After creating this dataset, you need to simulate its storage on a disk.
Define a disk block as a file which can store only B records of the synthetic table.
Assume an unspanned organization i.e., records are not allowed to span across two disk blocks.
Following this store your entire synthetic table as a collection of these “disk blocks.”
Each disk block (simulated as a file) should have a unique name, for that you can name them as 1.txt, 2.txt, 3.txt, ...,
etc.
Basically, your original synthetic sales table would be stored as a series of files. For e.g., if B=300, then
the first disk block (file) would store Row 1 -- Row 300
;
the second disk block (second file) would store Row 301 – Row 600
.
Do not hard code the value of B. It may be changed during the evaluation.
For sake of simplicity use text files for simulating the disk blocks. Also note that each disk block should have an entry at its end which stores the file name of the next disk block for the file.
Additionally, in your code you should store the file name of the first disk block of the synthetic sales table. This would be needed at a later stage to perform a linear scan through the file.
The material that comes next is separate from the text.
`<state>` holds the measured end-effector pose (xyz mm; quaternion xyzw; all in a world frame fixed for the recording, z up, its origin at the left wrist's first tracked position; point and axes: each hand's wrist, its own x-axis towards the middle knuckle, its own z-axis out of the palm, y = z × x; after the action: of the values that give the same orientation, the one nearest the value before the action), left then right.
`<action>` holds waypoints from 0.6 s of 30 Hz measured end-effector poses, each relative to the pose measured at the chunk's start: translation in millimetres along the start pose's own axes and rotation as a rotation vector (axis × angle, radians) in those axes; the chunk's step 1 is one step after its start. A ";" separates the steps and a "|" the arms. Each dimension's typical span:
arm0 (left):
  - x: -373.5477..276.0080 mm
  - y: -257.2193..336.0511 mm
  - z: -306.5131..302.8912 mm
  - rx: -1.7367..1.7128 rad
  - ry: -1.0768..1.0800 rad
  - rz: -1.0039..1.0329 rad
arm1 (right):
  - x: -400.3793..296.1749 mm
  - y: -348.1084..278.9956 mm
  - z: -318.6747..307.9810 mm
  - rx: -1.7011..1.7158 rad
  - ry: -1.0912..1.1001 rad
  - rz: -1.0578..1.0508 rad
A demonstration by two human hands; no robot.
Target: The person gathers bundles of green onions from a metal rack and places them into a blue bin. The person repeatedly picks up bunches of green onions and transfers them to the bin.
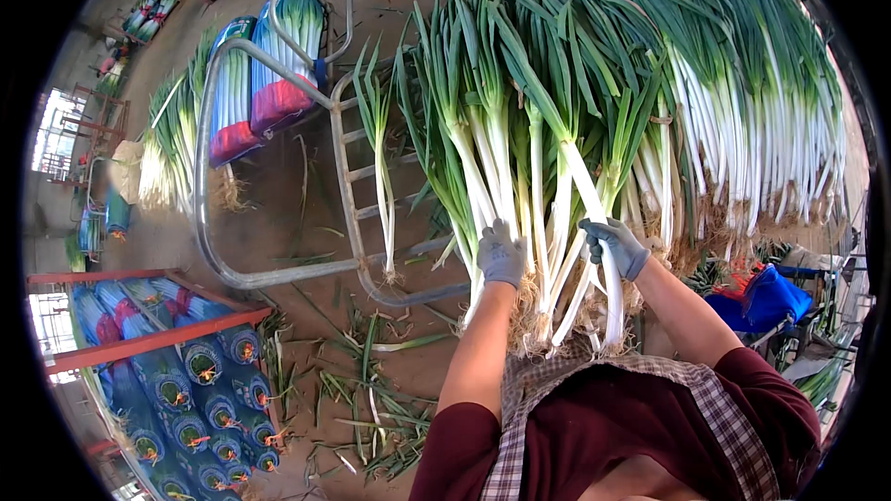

You need to sort the file on the transaction sale amount.
Note: all the intermediate runs (created during the sort process) should be managed/stored as “simulated disk blocks” only.
Finally, your code should produce a txt file as output which contains the records in the sorted order.
Details of Simulated Main Memory:
Assume that you have space for storing only M “simulated disk blocks” in the main memory. In other words, you are allowed to read/operate on a maximum of M “simulated disk blocks” at a time.
Do not hard code the value of M. It may be changed during the evaluation.
Evaluation details:
We will have following major test cases:
- Can the code dynamically change the order of merge (merging 2, 3, 4..M-1 runs) depending on the value of M given? Partial points will be given if the order of merge is hard coded to 2.
- Small dataset test case: Here, we will give you a small dataset (e.g., 20 records, B=1 M=3) (or ask you to create this small dataset) to test the correctness of your code.
- Large dataset test case: For this, we will test the code on the 50,000 records dataset to see the scalability aspects of your code. We may also change B and M values accordingly. Make sure your code is robust to these kinds of changes.